Exercise requirements →
Look below for the line containing "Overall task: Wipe"; from there through the line containing "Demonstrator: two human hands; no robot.", both lines included, please set down each line exactly and nothing else.

Excerpted data →
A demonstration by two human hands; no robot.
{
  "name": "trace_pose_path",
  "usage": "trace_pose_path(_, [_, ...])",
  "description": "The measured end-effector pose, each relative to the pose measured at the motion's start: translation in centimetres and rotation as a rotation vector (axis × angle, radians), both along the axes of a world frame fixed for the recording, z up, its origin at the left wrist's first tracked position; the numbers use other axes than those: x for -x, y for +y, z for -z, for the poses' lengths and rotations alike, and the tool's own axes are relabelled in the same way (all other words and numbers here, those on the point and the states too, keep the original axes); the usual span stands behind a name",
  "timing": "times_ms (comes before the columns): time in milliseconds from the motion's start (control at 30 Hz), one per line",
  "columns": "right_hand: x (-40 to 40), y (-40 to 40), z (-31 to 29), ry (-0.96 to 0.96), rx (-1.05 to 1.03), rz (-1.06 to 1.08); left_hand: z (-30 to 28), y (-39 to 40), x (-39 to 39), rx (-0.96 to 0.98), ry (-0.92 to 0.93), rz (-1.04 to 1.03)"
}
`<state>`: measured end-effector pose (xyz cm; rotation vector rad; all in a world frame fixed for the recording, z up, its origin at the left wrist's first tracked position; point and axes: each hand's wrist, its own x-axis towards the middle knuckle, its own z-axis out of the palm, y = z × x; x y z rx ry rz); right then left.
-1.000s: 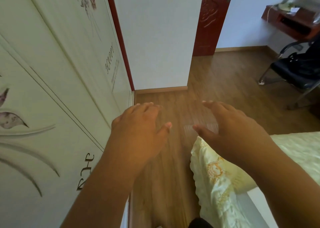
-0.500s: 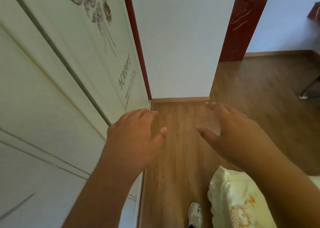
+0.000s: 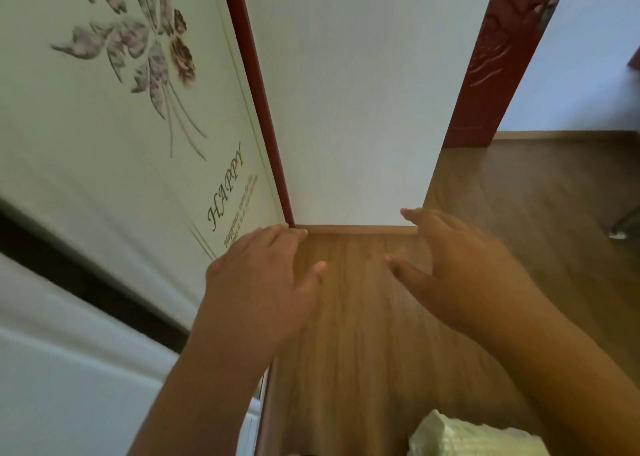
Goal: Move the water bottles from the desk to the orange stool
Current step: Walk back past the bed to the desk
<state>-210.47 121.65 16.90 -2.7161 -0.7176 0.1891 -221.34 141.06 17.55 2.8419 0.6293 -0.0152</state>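
White wall [image 3: 346, 109] looms nearer than before, both hands' fingers [image 3: 277, 237] spread, holding nothing, chair gone.

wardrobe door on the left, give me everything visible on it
The wardrobe door fills the left of the view: a pale cream, smooth panel printed with a purple-brown flower spray and the script word "HAPPY" above smaller unreadable lines. A dark red frame strip edges its far side. It looks closed. The left hand hovers in front; contact cannot be told.

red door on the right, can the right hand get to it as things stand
Probably not without walking closer: the right hand hovers open over bare wood floor, and the red door stands well beyond it. Nothing blocks the way.
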Motion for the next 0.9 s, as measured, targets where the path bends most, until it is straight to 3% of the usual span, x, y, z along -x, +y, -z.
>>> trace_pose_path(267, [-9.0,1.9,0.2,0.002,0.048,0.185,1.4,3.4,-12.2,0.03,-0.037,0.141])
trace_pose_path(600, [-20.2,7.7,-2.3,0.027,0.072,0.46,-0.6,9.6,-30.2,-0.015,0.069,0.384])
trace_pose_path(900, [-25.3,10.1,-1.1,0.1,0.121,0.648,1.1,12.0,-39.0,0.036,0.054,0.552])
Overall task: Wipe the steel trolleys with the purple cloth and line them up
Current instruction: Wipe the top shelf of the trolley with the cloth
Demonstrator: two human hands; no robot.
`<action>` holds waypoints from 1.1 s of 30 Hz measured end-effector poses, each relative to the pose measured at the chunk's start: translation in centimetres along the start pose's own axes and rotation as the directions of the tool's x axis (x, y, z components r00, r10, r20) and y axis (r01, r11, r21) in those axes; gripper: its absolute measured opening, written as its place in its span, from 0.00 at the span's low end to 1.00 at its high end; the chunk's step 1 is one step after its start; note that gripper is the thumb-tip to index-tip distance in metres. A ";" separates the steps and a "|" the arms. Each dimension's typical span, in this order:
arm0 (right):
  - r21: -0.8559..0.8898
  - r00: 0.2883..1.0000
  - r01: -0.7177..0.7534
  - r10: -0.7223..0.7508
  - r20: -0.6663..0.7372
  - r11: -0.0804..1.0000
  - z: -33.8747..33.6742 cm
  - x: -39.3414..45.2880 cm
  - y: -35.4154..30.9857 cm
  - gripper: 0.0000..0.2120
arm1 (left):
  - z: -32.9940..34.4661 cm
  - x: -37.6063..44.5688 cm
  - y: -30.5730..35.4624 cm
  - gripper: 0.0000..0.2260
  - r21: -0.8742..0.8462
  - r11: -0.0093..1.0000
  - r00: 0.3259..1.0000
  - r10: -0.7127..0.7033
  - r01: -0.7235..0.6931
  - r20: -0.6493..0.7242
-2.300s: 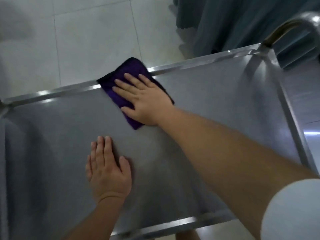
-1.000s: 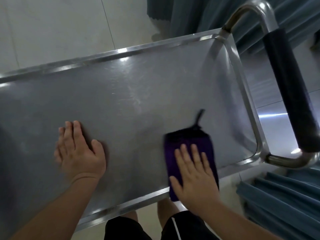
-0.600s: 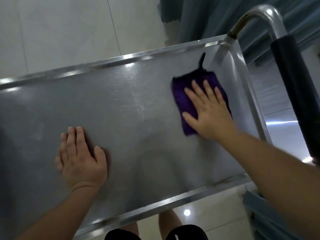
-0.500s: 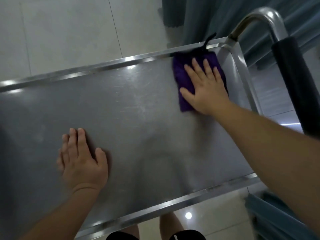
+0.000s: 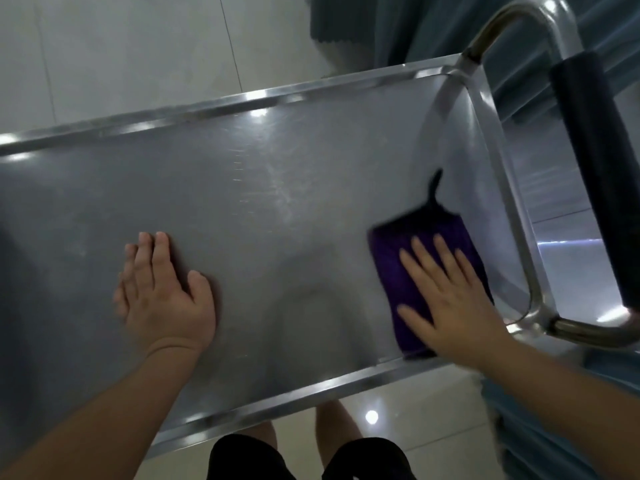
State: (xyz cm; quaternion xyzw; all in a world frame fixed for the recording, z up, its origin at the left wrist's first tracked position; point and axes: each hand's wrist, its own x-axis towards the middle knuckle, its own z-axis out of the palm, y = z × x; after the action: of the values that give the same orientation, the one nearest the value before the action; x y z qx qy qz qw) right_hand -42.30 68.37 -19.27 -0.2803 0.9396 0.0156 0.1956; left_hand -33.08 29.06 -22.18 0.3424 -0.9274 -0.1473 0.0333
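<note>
Head view: right hand [image 5: 450,303] flat on purple cloth [image 5: 415,251], blurred, prob. pressing; left hand [image 5: 162,299] flat on trolley [image 5: 277,188].

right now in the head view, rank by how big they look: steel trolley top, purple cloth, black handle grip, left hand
1. Steel trolley top, by far.
2. Black foam handle grip.
3. Folded purple cloth and left hand: too alike to rank, since the right hand covers part of the cloth.
</note>
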 end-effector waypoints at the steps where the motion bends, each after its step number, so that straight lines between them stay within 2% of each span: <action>1: -0.032 0.999 0.039 -0.038 0.025 0.999 0.9 -2.5 0.1 0.37 | 0.0 0.0 0.0 0.34 0.004 1.000 1.000 -0.002 0.002 0.003; 4: -0.088 0.993 0.108 -0.103 0.064 0.990 1.5 -5.1 0.9 0.34 | 0.2 0.0 -0.2 0.34 0.022 1.000 1.000 0.012 -0.012 0.009; 8: -0.101 0.991 0.137 -0.135 0.026 0.985 0.4 -0.5 0.3 0.34 | 0.7 0.0 -0.8 0.34 0.050 0.998 0.999 0.037 -0.037 -0.005; 14: -0.029 0.982 0.087 -0.090 -0.168 0.996 -4.1 14.8 -5.0 0.35 | 0.8 0.2 -1.0 0.34 0.068 0.997 1.000 0.031 -0.031 0.002; 18: 0.073 0.981 0.004 0.010 -0.194 0.997 -8.1 26.0 -7.6 0.37 | 0.6 0.3 -0.9 0.34 0.077 0.997 1.000 0.019 -0.020 0.014; 21: 0.107 0.974 -0.040 0.063 -0.219 0.993 -8.6 28.7 -8.7 0.37 | 0.5 0.4 -0.7 0.34 0.078 0.997 1.000 0.011 -0.011 0.004; 25: 0.111 0.974 -0.026 0.050 -0.222 0.994 -7.1 24.0 -9.4 0.37 | 0.5 0.2 -0.5 0.34 0.076 0.997 1.000 0.013 -0.014 0.018; 29: 0.054 0.973 0.041 -0.027 -0.228 0.998 -2.5 12.6 -12.1 0.36 | 0.8 0.2 -0.7 0.34 0.063 0.998 1.000 0.016 -0.016 -0.005; 33: -0.025 0.979 0.191 -0.193 -0.060 0.981 2.6 1.0 -14.1 0.37 | 1.0 0.0 -1.1 0.33 0.068 0.997 1.000 0.026 -0.026 0.004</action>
State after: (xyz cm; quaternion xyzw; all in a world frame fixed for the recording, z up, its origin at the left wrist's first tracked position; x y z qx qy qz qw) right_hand -34.61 56.36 -20.92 -0.3719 0.9136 -0.0031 0.1643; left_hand -32.59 28.50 -23.48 0.3310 -0.9362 -0.1158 0.0224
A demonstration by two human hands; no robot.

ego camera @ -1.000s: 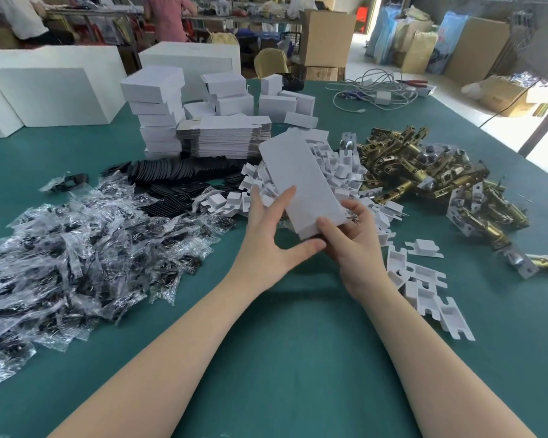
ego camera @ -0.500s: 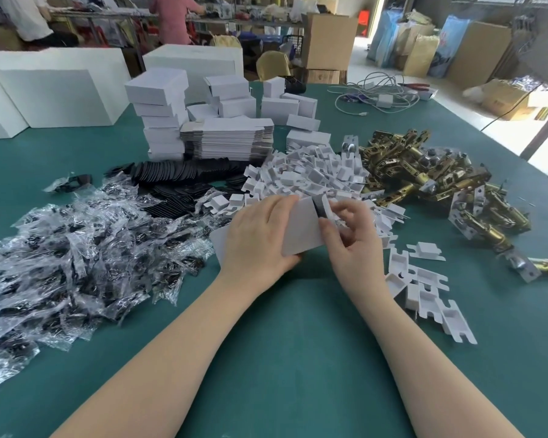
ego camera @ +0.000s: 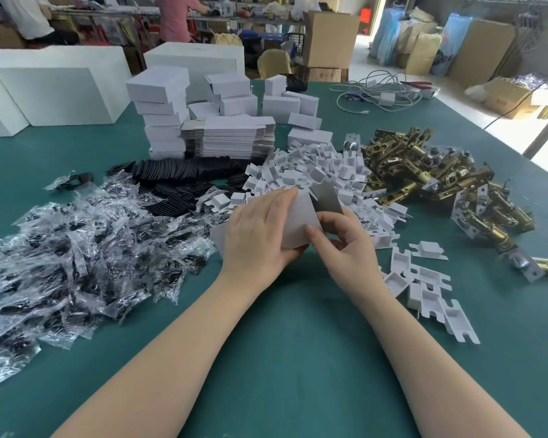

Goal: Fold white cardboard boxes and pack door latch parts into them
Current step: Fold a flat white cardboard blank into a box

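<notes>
Above the green table (ego camera: 282, 358), both hands are holding a flat white cardboard box (ego camera: 298, 222): left hand (ego camera: 260, 235) gripping its smooth panel, right hand (ego camera: 345, 245) pinching the grey-lined flap (ego camera: 326, 199).

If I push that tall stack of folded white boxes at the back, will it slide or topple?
The stack of folded white boxes would likely topple: it is tall, narrow and unevenly aligned. The boxes look like thin cardboard, so probably light. The green table cover may grip the bottom box.

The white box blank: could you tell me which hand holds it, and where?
Both: the left hand covers the box blank's left part, and the right hand pinches its right end.
</notes>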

Task solution →
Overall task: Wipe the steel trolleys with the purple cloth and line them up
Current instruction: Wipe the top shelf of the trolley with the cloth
Demonstrator: two human hands; no robot.

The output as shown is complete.